L’ANNO ITALO-EGIZIANO AL FESTIVAL DELLA SCIENZA
Tarek Hussein e il Ministro Antonio Morabito protagonisti alla conferenza di Genova
24 ottobre 2009
Insieme per parlare di sviluppo sostenibile al Festival della Scienza di Genova, due rappresentanti dell’Anno Italo-Egiziano della Scienza 2009: Tarek Hussein, Presidente dell’Academy of Scientific Research and Technology (ASRT) in Egitto ed il Ministro Plenipotenziario Antonio Morabito, Coordinatore per la Comunicazione della Direzione Generale per la Promozione e la Cooperazione Culturale del Ministero degli Affari Esteri.
La conferenza tenutasi il 24 ottobre, alle 18:00 a Palazzo Ducale nella Sala del Minor Consiglio di Genova, ha avuto come oggetto “L’Anno Italo-Egiziano della Scienza 2009 come visione strategica per uno sviluppo sostenibile”.

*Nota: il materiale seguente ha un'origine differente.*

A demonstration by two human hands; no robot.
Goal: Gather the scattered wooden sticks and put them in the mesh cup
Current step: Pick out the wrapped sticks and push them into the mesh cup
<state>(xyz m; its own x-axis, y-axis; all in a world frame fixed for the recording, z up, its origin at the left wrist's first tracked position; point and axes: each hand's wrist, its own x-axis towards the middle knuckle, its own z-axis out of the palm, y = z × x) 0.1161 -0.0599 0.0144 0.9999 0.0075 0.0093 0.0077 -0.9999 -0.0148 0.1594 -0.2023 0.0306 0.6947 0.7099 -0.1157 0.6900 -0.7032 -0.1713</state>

Riconfermandosi come il più autorevole riferimento internazionale nell’ambito della divulgazione scientifica, quest’anno il Festival si è proposto di suggerire riflessioni inedite in merito al futuro della tecnologia, della vita, dell’universo, della natura e delle idee.
L’intervento del Ministro Antonio Morabito si è soffermato sul rapporto della scienza con la cultura e con l’etica.
Affermando che la scienza possa avviare il cambiamento e garantire più vasti orizzonti al futuro dell’umanità, il coordinatore per la comunicazione ha ricordato l'attualità di un problema sollevato dal Nobel Bertrand Russell, secondo il quale “uno dei mali della nostra epoca consiste nel fatto che l’evoluzione del pensiero non riesca a stare al passo con la tecnica, con la conseguenza che le capacità aumentano, ma la saggezza svanisce”.
Le scoperte della scienza infatti, si devono affiancare al progresso culturale, nel comune intento di combattere le incompatibilità che rendono inoperativo lo sviluppo sul piano internazionale.
In questa prospettiva vanno inquadrati gli sforzi del partenariato euro-mediterraneo, istituito a Barcellona nel 1995 che agisce simultaneamente sugli aspetti economici, giuridici, politici e di sicurezza dei Paesi, ma anche sul piano sociale, culturale ed umano.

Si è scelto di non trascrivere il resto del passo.